– Сейчас освобожу место для паренька! – гнусаво протянул бородач и неспешно потянулся к пикапу.
Слово «сейчас» в его исполнении звучало как издевательство. Делал он все нарочито медленно, то ли от того, что не привык, то ли от природной лени, и даже когда после минутного раздумья он все же приступил к делу, раз за разом бросая реплики в сторону работающей радиостанции, чувствовалось, что завершено оно будет нескоро.
– Долго еще?! – не выдержав, вспыхнул Бес.
– Нет, – совершенно спокойно отозвался бородатый.
Устав ждать, Бес опустил пленника на землю и, закурив закрученную из куска газеты сигарету, уставился в черную безбрежную даль. Ночная мгла сгустилась и похолодела, потянулся легкий шепот будто встревоженного ветерка. Бес поершился, потянул шею и что-то угрюмо бросил в ночную тишину. Та быстро проглотила несмелые звуки, застыла и тут же в ответ взорвалась короткими рваными очередями выстрелов.
Бородач поджал голову и прилип к борту пикапа. Его маленькие хищные глаза сузились, пытаясь разглядеть в кромешной тьме очертания опасности, которую он чувствовал своим звериным чутьем. Чуть видимое зарево, где, должно быть, стоял старенький побитый фургон, мерно текло по холодным, сгорбившимся скалам, и раз за разом вздрагивало россыпью колючих огней. Слипшиеся, из глубокой тьмы, разглаженной массивом кривых горных хребтов, доносились они резкими хлопками, оседая на узком куске петляющей каменистой дороги.
– Чертово племя! – злобно зашипел Бес. – Что за игры?!

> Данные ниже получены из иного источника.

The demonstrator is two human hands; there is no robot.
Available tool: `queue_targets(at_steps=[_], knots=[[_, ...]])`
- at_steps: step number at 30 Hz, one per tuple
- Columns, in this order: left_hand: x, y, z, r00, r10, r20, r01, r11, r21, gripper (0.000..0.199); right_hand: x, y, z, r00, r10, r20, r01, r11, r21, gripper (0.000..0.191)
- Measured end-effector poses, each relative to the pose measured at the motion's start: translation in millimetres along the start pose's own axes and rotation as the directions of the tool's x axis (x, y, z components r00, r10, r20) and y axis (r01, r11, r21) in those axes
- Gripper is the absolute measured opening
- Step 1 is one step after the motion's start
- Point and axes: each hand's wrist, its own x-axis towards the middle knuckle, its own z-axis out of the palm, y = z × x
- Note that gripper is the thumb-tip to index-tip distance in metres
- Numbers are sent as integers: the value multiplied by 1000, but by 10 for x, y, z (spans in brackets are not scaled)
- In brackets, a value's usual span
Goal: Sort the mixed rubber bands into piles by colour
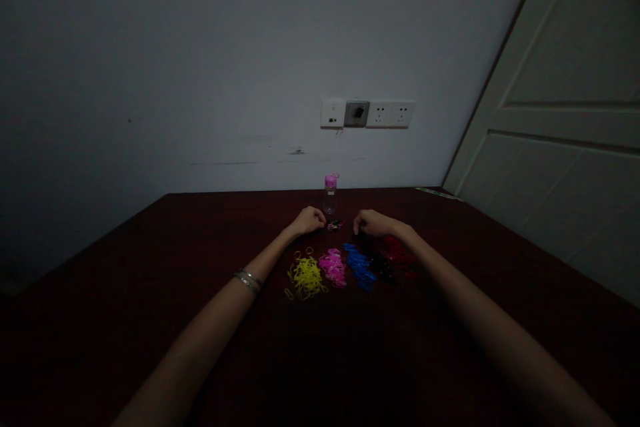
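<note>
My left hand [309, 220] rests on the table with its fingers curled together, at the left edge of a small mixed pile of rubber bands [335, 225]. Just right of that pile is my right hand [373, 221], its fingers bent down towards the tabletop. Whatever either hand may pinch is too small and dark to make out. Nearer to me lie separate heaps of yellow rubber bands [307, 277], pink rubber bands [333, 267], blue rubber bands [359, 267], black rubber bands [383, 266] and red rubber bands [400, 252]. The red heap is partly hidden by my right forearm.
A clear bottle [329, 201] with a pink cap stands behind the mixed pile. The dark reddish table [150, 267] meets a grey wall with sockets [390, 115]. A white panelled door [565, 147] is on the right. A flat strip [436, 193] lies at the back right edge.
</note>
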Motion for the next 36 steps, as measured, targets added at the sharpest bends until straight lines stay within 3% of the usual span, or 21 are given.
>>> queue_targets(at_steps=[10, 18, 24, 28, 36], knots=[[-81, 133, 53, 999, 31, 12, -32, 992, 120, 25, 36, -39, 38, 991, -38, -129, 42, 999, 22, 30], [-63, 97, 100, 997, 72, 15, -73, 989, 129, 20, 58, -86, 100, 987, -69, -146, 71, 998, 4, 30], [-36, 99, 41, 994, 103, 30, -105, 992, 73, 20, 55, -71, 91, 977, -63, -203, 69, 997, 23, 29], [-32, 162, -1, 991, 133, 34, -133, 991, -2, 21, 34, -128, 63, 966, -42, -255, 78, 988, 131, 25], [-42, 228, 4, 980, 179, 84, -173, 982, -80, 21, 34, -250, 64, 965, -51, -257, 115, 964, 241, 25]])
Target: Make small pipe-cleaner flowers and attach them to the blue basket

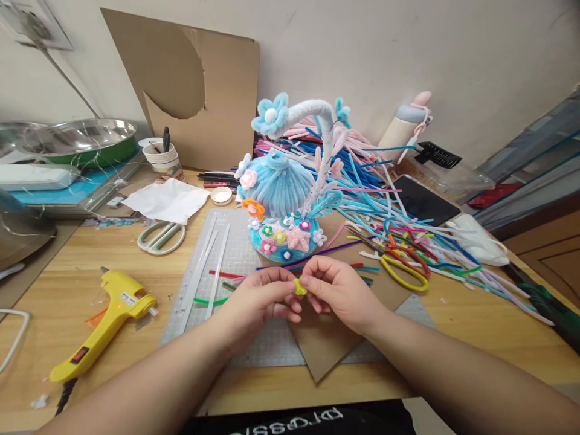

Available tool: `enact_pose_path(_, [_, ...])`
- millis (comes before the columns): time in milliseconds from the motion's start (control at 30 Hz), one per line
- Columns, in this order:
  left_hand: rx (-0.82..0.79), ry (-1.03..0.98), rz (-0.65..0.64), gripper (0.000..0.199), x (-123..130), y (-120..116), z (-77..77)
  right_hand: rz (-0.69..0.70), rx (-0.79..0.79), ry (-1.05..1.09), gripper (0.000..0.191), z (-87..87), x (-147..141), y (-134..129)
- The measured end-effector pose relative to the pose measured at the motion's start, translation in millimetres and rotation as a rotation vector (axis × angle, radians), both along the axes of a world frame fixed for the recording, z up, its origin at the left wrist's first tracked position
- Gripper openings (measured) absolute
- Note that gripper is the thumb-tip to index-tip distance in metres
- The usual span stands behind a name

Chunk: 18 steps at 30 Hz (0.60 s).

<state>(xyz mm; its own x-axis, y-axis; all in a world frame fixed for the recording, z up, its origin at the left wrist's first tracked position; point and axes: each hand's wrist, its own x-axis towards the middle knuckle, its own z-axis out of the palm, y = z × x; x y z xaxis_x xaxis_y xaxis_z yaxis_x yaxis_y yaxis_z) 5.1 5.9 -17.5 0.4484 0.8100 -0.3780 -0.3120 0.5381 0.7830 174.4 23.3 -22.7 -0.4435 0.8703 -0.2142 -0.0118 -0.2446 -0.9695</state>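
Head view: left hand and right hand, fingertips pinching small yellow piece between them, above cardboard sheet, just before blue craft model. Cardboard corner near table's front edge. Open wood between cutting mat and yellow glue gun.

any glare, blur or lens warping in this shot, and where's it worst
head view: wide-lens stretching, strongest toward the edges; head view: bright glints inside the green-sided metal pan, otherwise fairly soft light on the pale wall; head view: the small yellow piece looks slightly soft, its fine detail hard to tell
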Motion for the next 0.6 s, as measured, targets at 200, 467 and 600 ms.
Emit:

Момент казался подходящим, и Сашка тут же решил воспользоваться возникшей неразберихой. Отчаянно заелозив руками, он попытался ослабить тугую хватку сжимавшей его веревки, но Бес отреагировал мгновенно. Выхватив из-под армейского ремня длинный, с полруки, нож, он свирепо зарычал:
– Лежи тихо, пацан, а не то…
О том, что будет в противном случае, Сашка так и не узнал – влетевшая в Беса стрела, с глухим треском пробив тяжелый череп, выскочила наружу, сверкнув острыми гранями стального наконечника в тусклом свете ледяной луны. Звук обрушившегося на землю живого веса – того, что раньше называлось Бесом, – стал сигналом и для бородатого.
Выхватив пистолет, тот колыхнул им повисший в тишине воздух и тут же с грохотом рухнул вниз, завалив разложенный в пикапе хлам. Все стихло и погрузилось во мрак седой ночи. Все подчинилось ей, стерлось в безликом тумане черного полотна, скрывающего, должно быть, порожденных ею же чудовищ. В этой невыносимой, мучительной тишине Сашка чувствовал, как бьется его сердце, как мерно растекается холодная дрожь по телу, все ниже и ниже, в кончики пальцев, в пятки, и там где-то медленно тает, наполняя трепетом все его существо. Наконец из полной тишины вдруг явственно донеслись звуки. Это были шаги. Сначала бесконечно далекие, едва доносимые в легких переборах слабого ветерка, напоминающие глухой, странный шепот пустыни – полувиденье, полусон. Они трепетались в унисон биению сердца: раз, два – звук чуть ближе, чуть отчетливей; три, четыре, пять – шаги наливаются неторопливой тяжестью; шесть, семь, восемь – вдруг начинает слышаться, как под ногами хрустит сухой грунт, усыпанный мелким дробленым камнем. Вот, наконец, начинают вырисовываться и первые черты, донесенные из мутной глубины мрака. Фигура, то ли человека, то ли видения – призрака пустынных мест, медленно тянется вперед, словно плывет над неровными складками земли. Она – порождение ночного мрака, она и есть ночной мрак, сама от сути своей тьма и трепет ночного бездонного мира.